Un tumulto de soldados dobla la esquina y se precipita hacia nosotros. Son demasiados para que puedan ganar y, aun así, mis soldados se mantienen firmes frente a mis puertas. Ni siquiera sé por qué me defienden. Probablemente ni siquiera ellos lo saben. Son soldados, esa es su obligación. Probablemente sería la respuesta de todos. Incluso de ellos mismos. Entro en el cuarto, cierro, y bloqueo la puerta con una silla. Conozco este sitio. Conozco este dormitorio. Y aun así, esta noche me parece más frio, desagradable, extraño e irreconocible que nunca. Quiero hacerme un ovillo y cubrirme los oídos con las manos para no escuchar lo que ocurre, pero luego me obligo a seguir el plan. Esto es parte del plan, Gaby. El plan que tú misma has organizado. Claro que había muchas cosas con las que no contaba. Que Lottie muriera, que Philip apareciera en mi vida, que el cardenal terminara envenenado... Pero sobre todo, que la reina secuestrara a mi padre y hermano. Eso lo hace tambalear todo. Eso hace que todo esté a los pies del precipicio.

Escucho una batalla en el pasillo. Luego, luego silencio. Ahí, de pie, sin poder llegar a tragar saliva, doy un paso tembloroso hacia delante. Un golpe seco en la puerta me hace retroceder de nuevo. La silla se tambalea y unas astillas alrededor del pomo de la puerta vuelan por los aires. Cuando choco con los pies de la cama, corro hasta la ventana más cercana y la abro. Abajo está la plaza, pero no la plaza que yo conozco. No hay un solo espacio en el que quepa una persona. O un caballo. Paso una pierna. La puerta está a punto de ceder. Paso la otra. Cuando comienzo a deslizarme por la marquesina, escucho un golpe que destroza una de las bisagras. Miro más allá de la plaza. De la verja. Miro al puente que atraviesa el Sena. Allí, con una gran hoguera de color azul que impide el paso o la huida, veo al cardenal. Supongo que esperaba que la reina fuera lo suficientemente valiente cómo para ser ella misma la que encabezase esto, pero no es así. Probablemente esté en un lugar tranquilo, bebiendo vino, esperando que alguien llame a la puerta y le diga que ha ganado.
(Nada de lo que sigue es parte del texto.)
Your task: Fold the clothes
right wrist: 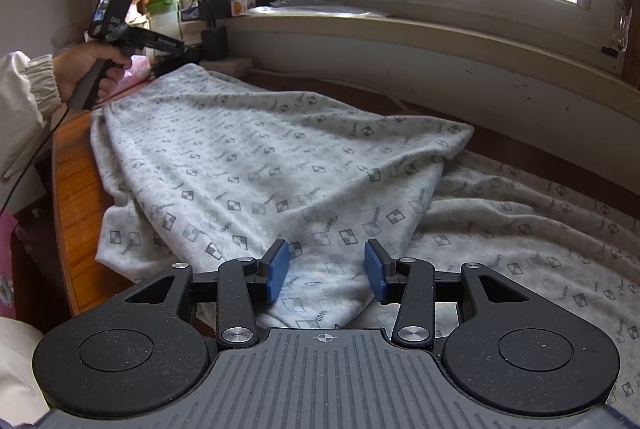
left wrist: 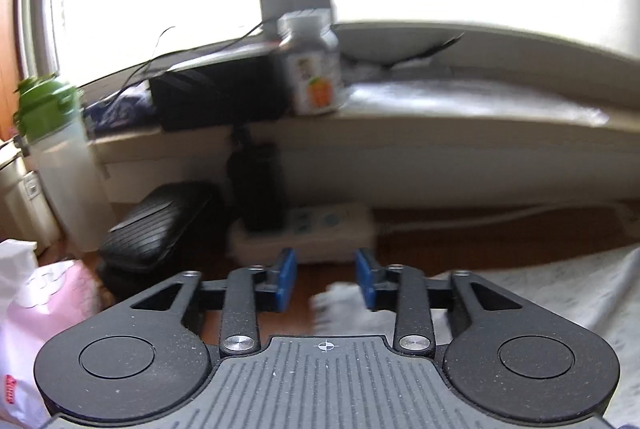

No, es el cardenal quién está al mando. Y junto a él, con dos soldados vigilando cada uno de sus movimientos, mi padre y mi hermano. Les reconocería en cualquier parte. En la distancia, en la oscuridad, entre el humo de una batalla. Son ellos. Tras una última patada, la puerta de mi dormitorio cede y cae. Pero ya es tarde. Ya me he colado por una de las habitaciones y me asomo al pasillo. Tras un grupo de hombres que corre hacia la dirección contraria en la que estoy, salgo del dormitorio y troto. Cojo una espada de un soldado muerto que mancha una alfombra y me escondo, para avanzar poco a poco hasta llegar de nuevo al piso principal. Es imposible que atraviese la plaza a pie, así que corro hasta los establos y tomo uno de los caballos, que se mueve aterrorizado en su cuadra.